■ What is being asked
When you transcribe the listing that follows, keep every line exact and omit the pictures.
═════ Data section
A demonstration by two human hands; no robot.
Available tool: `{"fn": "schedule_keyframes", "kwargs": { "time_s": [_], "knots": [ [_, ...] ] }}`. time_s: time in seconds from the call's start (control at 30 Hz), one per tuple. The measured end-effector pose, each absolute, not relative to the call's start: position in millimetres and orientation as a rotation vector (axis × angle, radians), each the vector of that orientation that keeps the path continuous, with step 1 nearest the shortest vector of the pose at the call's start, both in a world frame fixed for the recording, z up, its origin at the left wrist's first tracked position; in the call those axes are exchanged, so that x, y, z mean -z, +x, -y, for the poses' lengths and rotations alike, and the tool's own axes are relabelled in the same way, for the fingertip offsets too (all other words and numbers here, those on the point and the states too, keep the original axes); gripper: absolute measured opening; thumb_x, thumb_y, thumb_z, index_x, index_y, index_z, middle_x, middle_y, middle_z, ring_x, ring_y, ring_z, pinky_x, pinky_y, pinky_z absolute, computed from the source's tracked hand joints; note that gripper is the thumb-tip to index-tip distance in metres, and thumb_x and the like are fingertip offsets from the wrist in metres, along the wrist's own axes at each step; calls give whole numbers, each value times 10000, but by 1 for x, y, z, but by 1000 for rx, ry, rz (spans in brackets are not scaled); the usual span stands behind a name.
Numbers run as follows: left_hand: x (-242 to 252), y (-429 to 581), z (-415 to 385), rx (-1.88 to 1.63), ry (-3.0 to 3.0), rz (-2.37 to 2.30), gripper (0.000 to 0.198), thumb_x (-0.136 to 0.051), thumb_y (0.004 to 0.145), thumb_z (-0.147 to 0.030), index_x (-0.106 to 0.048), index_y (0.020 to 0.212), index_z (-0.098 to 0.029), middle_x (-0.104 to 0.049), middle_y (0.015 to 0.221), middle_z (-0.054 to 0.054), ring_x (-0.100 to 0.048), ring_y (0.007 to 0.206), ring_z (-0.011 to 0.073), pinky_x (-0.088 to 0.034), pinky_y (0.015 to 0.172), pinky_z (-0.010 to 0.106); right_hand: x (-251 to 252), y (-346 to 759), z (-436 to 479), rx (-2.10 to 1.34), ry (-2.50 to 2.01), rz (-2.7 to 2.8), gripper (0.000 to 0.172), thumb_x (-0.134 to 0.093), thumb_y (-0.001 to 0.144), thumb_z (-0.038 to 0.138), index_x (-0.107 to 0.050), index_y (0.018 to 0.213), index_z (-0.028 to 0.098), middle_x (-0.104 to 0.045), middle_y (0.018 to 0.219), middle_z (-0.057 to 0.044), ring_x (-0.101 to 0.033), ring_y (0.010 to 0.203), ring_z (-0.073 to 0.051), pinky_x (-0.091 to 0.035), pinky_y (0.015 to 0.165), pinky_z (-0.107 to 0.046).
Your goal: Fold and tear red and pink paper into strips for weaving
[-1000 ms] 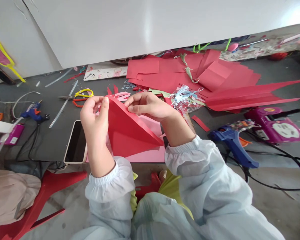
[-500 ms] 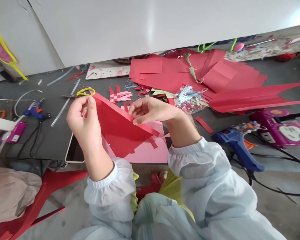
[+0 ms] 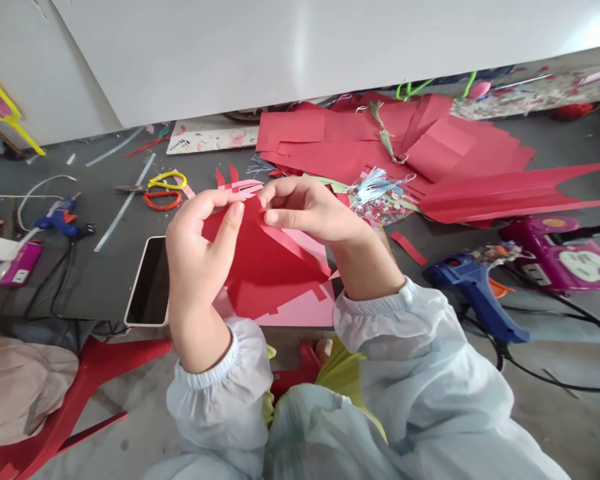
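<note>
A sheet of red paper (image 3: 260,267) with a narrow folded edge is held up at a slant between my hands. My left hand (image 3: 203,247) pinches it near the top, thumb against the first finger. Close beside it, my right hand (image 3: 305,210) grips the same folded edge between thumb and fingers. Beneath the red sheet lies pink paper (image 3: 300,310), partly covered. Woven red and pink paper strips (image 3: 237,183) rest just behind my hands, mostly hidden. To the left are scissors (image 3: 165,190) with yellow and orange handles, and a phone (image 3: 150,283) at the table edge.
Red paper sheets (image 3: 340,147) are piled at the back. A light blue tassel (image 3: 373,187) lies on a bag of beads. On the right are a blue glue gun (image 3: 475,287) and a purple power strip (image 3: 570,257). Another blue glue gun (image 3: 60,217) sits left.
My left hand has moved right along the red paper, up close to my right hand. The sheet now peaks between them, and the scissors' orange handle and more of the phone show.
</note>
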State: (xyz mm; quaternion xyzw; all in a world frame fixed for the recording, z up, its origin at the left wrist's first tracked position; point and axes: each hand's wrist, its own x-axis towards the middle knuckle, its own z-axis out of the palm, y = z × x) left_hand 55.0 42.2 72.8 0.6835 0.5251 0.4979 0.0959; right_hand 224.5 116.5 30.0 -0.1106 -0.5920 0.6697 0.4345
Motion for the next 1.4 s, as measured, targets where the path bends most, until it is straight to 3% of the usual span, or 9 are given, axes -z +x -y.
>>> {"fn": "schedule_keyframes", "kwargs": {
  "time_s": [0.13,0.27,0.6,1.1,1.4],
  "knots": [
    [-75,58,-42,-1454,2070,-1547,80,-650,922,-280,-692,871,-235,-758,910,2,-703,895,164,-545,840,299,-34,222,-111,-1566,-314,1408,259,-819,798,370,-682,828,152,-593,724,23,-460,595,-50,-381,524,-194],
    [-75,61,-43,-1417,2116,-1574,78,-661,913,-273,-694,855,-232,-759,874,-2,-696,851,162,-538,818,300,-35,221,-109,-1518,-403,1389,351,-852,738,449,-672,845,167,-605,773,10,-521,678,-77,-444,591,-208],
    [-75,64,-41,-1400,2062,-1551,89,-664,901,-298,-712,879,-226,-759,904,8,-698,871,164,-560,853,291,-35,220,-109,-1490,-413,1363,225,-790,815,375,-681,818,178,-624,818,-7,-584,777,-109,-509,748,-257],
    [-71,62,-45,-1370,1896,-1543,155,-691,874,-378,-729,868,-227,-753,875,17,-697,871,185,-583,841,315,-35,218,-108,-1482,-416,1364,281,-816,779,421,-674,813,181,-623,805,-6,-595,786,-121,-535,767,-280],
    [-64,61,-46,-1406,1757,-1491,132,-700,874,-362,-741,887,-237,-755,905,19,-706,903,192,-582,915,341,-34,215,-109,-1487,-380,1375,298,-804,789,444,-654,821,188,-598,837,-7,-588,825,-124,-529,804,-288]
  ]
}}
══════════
■ Output of the exercise
A demonstration by two human hands; no robot.
Available tool: `{"fn": "schedule_keyframes", "kwargs": { "time_s": [_], "knots": [ [_, ...] ] }}`. time_s: time in seconds from the call's start (control at 30 Hz), one per tuple. The measured end-effector pose, each absolute, not relative to the call's start: position in millimetres and orientation as a rotation vector (axis × angle, radians), each the vector of that orientation that keeps the path continuous, with step 1 nearest the shortest vector of the pose at the call's start, both in a world frame fixed for the recording, z up, its origin at the left wrist's first tracked position; in the call those axes are exchanged, so that x, y, z mean -z, +x, -y, for the poses' lengths and rotations alike, and the tool's own axes are relabelled in the same way, for the fingertip offsets too (all other words and numbers here, those on the point and the states too, keep the original axes); gripper: absolute measured opening; thumb_x, thumb_y, thumb_z, index_x, index_y, index_z, middle_x, middle_y, middle_z, ring_x, ring_y, ring_z, pinky_x, pinky_y, pinky_z absolute, computed from the source's tracked hand joints; note that gripper is the thumb-tip to index-tip distance in metres, and thumb_x and the like are fingertip offsets from the wrist in metres, along the wrist's own axes at each step; calls give whole numbers, each value times 10000, but by 1 for x, y, z, but by 1000 for rx, ry, rz (spans in brackets are not scaled); the usual span stands behind a name.
Numbers run as follows: left_hand: x (-242 to 252), y (-429 to 581), z (-415 to 385), rx (-1.88 to 1.63), ry (-3.0 to 3.0), rz (-2.37 to 2.30), gripper (0.000 to 0.198), thumb_x (-0.136 to 0.051), thumb_y (0.004 to 0.145), thumb_z (-0.147 to 0.030), index_x (-0.106 to 0.048), index_y (0.020 to 0.212), index_z (-0.098 to 0.029), middle_x (-0.104 to 0.049), middle_y (0.015 to 0.221), middle_z (-0.054 to 0.054), ring_x (-0.100 to 0.048), ring_y (0.007 to 0.206), ring_z (-0.011 to 0.073), pinky_x (-0.088 to 0.034), pinky_y (0.015 to 0.172), pinky_z (-0.010 to 0.106); right_hand: x (-251 to 252), y (-346 to 759), z (-436 to 479), rx (-2.10 to 1.34), ry (-2.50 to 2.01), rz (-2.7 to 2.8), gripper (0.000 to 0.172), thumb_x (-0.134 to 0.093), thumb_y (-0.001 to 0.144), thumb_z (-0.038 to 0.138), index_x (-0.107 to 0.050), index_y (0.018 to 0.213), index_z (-0.028 to 0.098), middle_x (-0.104 to 0.045), middle_y (0.018 to 0.219), middle_z (-0.057 to 0.044), ring_x (-0.101 to 0.033), ring_y (0.010 to 0.203), ring_z (-0.073 to 0.051), pinky_x (-0.091 to 0.035), pinky_y (0.015 to 0.165), pinky_z (-0.107 to 0.046).
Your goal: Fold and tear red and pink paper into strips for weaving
[-1000 ms] 
[-500 ms] 
[+0 ms] 
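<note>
A sheet of red paper (image 3: 260,267) with a narrow folded edge is held up at a slant between my hands. My left hand (image 3: 203,247) pinches it near the top, thumb against the first finger. Close beside it, my right hand (image 3: 305,210) grips the same folded edge between thumb and fingers. Beneath the red sheet lies pink paper (image 3: 300,310), partly covered. Woven red and pink paper strips (image 3: 237,183) rest just behind my hands, mostly hidden. To the left are scissors (image 3: 165,190) with yellow and orange handles, and a phone (image 3: 150,283) at the table edge.
Red paper sheets (image 3: 340,147) are piled at the back. A light blue tassel (image 3: 373,187) lies on a bag of beads. On the right are a blue glue gun (image 3: 475,287) and a purple power strip (image 3: 570,257). Another blue glue gun (image 3: 60,217) sits left.
My left hand has moved right along the red paper, up close to my right hand. The sheet now peaks between them, and the scissors' orange handle and more of the phone show.
</note>
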State: (xyz mm; quaternion xyzw; all in a world frame fixed for the recording, z up, its origin at the left wrist's first tracked position; point and axes: each hand's wrist, its own x-axis towards the middle knuckle, its own z-axis out of the palm, y = z × x) left_hand 55.0 42.2 72.8 0.6835 0.5251 0.4979 0.0959; right_hand 224.5 116.5 30.0 -0.1106 -0.5920 0.6697 0.4345
Motion for the next 1.4 s, as measured, targets where the path bends most, until it is straight to 3% of the usual span, or 9 are given, axes -z +x -y.
>>> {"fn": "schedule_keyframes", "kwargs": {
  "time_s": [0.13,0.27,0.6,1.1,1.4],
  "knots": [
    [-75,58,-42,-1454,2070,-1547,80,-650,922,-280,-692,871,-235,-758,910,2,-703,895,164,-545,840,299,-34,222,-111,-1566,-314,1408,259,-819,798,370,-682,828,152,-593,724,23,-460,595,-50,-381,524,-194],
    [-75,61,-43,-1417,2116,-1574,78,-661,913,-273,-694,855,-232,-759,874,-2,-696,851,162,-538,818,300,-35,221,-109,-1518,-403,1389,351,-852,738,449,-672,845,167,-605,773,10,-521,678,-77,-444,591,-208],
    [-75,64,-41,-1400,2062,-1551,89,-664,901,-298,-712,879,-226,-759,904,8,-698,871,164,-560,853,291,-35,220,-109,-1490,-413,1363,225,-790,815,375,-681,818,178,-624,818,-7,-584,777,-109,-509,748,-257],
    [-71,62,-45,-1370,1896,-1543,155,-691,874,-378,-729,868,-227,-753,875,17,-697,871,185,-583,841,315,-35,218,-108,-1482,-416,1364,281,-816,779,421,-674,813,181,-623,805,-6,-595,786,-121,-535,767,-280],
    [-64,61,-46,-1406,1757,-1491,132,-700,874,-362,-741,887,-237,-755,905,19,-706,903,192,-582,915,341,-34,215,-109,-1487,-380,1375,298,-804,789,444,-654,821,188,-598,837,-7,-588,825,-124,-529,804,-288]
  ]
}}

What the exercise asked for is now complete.